▶ **TASK REQUIREMENTS**: An exact repetition of the data is required; no picture should appear in it.

▶ **DATA EXTRACT**:

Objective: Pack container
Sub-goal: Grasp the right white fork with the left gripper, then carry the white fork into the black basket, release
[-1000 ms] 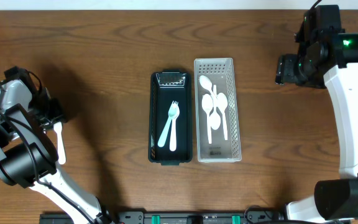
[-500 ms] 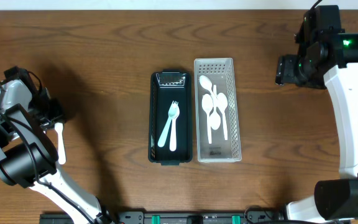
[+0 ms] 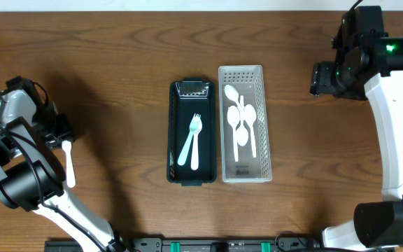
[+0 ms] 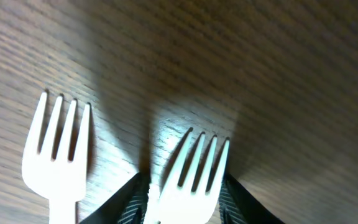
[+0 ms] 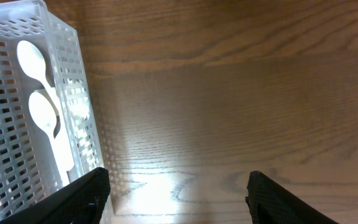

▶ **SOLVED PROBLEM**:
Objective: Pack container
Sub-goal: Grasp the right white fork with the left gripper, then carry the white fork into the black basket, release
[-1000 ms] 
[-500 ms] 
[+0 ms] 
[+0 ms] 
[+0 ms] 

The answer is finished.